Самоотверженность идиотична, как поэт, защищающий грудью больного фюрера в его последнем убежище. Единственная человеческая жизнь поэта положена на чашу весов, потому что на чаше второй – его привычка принадлежать великому. Это великое было смыслом его личного бытия. Без этого руки его будут плясать, как руки фюрера, и ложка супа прольется на его пиджак, как пролилась она на лацкан костюма фюрера из его трясущихся рук. Поэт знает, что его самоотверженность –только наркотик, но без него обессмыслится жизнь. Потому через миг его светлые волосы развеются по бордюру, а солдатский сапог встанет ему на лицо. Не для того, чтобы его унизить, а потому, что так прямее идти вперед. Солдат знает, что мгновение под обстрелом важнее того, наступил ли он на открытый глаз. Потому что поэт мертв, а солдат еще нет. Либо он укроется за колонной и вытрет каблук, либо, может быть, упадет и забьется в обнимку с поэтом в предсмертной пляске. Этот выбор навязан ему высоким чувством поэта, которому не фюрер – бог, а идея величия воли – богиня. Ведь все люди умрут по списку судьбы. Важнее те саги, что останутся после них. Поэт не из тех, кто ел мясо и делал вид, что не знает, как именно убивают животных, назначенных человеку в пищу. Если вы не отказываетесь от мяса, вы обязаны убивать, убедил он себя однажды. Пишущий романы может вплетать сомнения в ткань своих перипетий. Поэзия не падает отрубленной головой в корзину, только пока у нее есть крылья, влекущие ее ввысь. Он хотел рефлексии, хотел заполнять полными строками тетрадь в клеточку от скрепки до белого поля и от красной черты полей до изгиба тетради, но он лежит теперь с одним вытекшим глазом, а глазом невредимым даже поэту трудно увидеть небо, если поэт мертв.

  Писатель прожил жизнь в поиске, чужое великое не брало его под свой алый плащ. Он с искренним чувством и нежностью вписывал свою жидовскую морду в дворцовый ансамбль и в русский пейзаж, желая того, чтобы вписанность эту замечали лишь те, кто способен ее оценить. Он любил поэзию и жаждал цельности, но даже если сорвет свою голову, надев ее на шпиль Петропавловской крепости, не избегнет он мнения, что другие головы шпилю приличествуют больше его головы. Если среди колосьев русского поля мелькнет его зад, художник возьмет в руки кисть и добавит на картине колосьев. Он презирает величие и цельность, но упорно ищет эквивалентную им субстанцию. Иногда ему хочется сунуть палец себе в самую задницу и мазнуть им величие, чтобы наконец ощутить цельность. У него два глаза целы и оба печальны. Он не рассчитывает на выбор между поцелуем и розой. Если сравнить его с мертвым одноглазым поэтом, он выглядит несчастнее потому, что все еще жив и размышляет о том, что лучше – прыгнуть с высоких лесов на пол собора или заснуть на льду широкой реки. Никто не жалует ему облегчающий выстрел в затылок, время которого прошло и которого он не услышал бы.

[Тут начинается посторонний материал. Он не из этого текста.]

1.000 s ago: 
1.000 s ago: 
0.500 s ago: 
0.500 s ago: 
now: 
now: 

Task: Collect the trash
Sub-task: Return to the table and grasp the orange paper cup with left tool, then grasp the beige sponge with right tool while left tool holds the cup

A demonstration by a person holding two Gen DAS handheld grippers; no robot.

  Дутая многозначительность нагромождения слов не отменяет простоты уже сказанного. Небо светлее моря, бегущие по нему облака легче кораблей, чья внутренность должна быть легка, как облако, и ощутимо больше вытесненной кораблем воды, в свою очередь навалившейся на сушу ровно настолько, насколько корабль погружен в море. Сцилла и Харибда так же тверды духом, как три тысячелетья долой. Сцилле доктора запретили глотать моряков, оставив ей только рыбную пищу. В пасть Харибде, измученной поглощенной ею морской водой, швыряет Сцилла календари, подаренные ей ее страховым агентом.

  Не попросить ли нам членов Кнессета Зеленого Дивана, уже обсуждавших однажды творчество писательницы Эльфриды Елинек, прокомментировать эту темную главу.

  “Пожалуйста! – отзывается Кнессет. – Можно. Почему бы нет”.